I actually get this comment a lot in response to my post about how to open wine without a corkscrew.

And, it made me realize, Girl Scouts is doing it wrong.

I was a Daisy, Brownie and Junior, and never once have I used any of those skills they insisted I master in exchange for silly badges and polyester vests.

Helping old people?  Old people are mean and dangerous on roads.

Camping?  I have never been sober enough on a camping trip to light a fire or bear proof the food supply.

Sewing?  What do you think magical animals are for?

Growing plants…ok I used that one as a teenager.

But for the most part, Girl Scouts?  Useless.

Which is why I would like to step in to mentor the youth left behind, lacking real and basic life skills, with a little organization I plan to call, Brittany Scouts.

Instead of badges, the girls will earn Brittany Tokens, accepted at Target, any State Store and Netflix.

Skills will include:

How to sweet talk your way out of bank overdraft fees.
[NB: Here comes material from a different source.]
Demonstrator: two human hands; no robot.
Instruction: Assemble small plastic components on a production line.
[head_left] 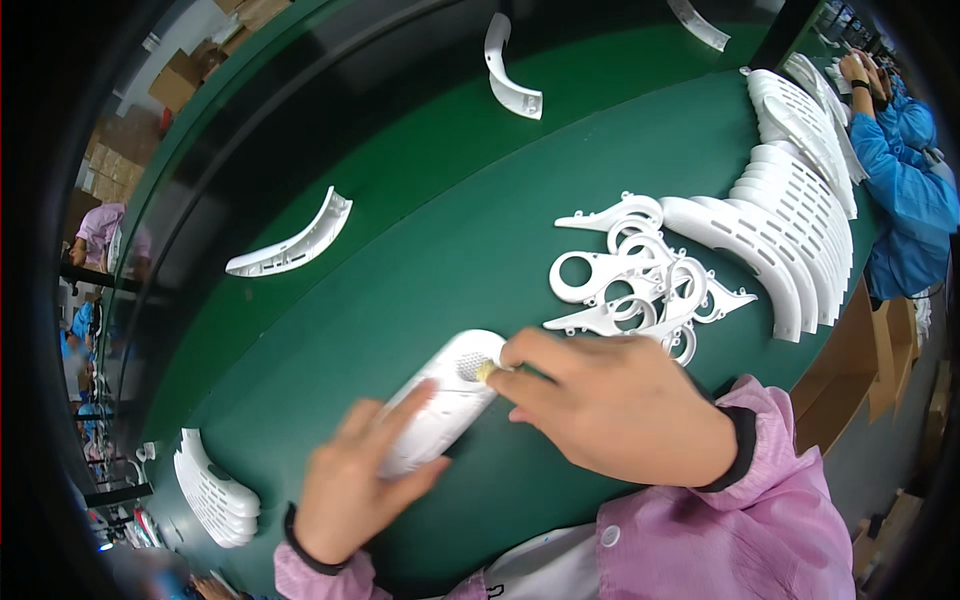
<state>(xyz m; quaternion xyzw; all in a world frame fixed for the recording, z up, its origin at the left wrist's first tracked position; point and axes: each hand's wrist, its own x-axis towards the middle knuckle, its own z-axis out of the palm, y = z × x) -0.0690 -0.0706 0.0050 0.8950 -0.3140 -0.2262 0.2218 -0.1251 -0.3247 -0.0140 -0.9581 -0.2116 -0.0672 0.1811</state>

The quickest way to un-tag yourself from Facebook pictures from a mobile device.

Unlocking objects with the underwire from your bra.

How to get your doctor to write a note excusing you from intercourse.

How to make your jeans one size bigger using a rubber band and a fitted tank top.

Foods you should never, ever eat drunk. (I’m looking at you, Hot Pockets.)

How to channel all your shitty childhood experiences into a profitable adulthood.

Finding the right clothes for your body type, having nothing to do with Harem pants or rompers.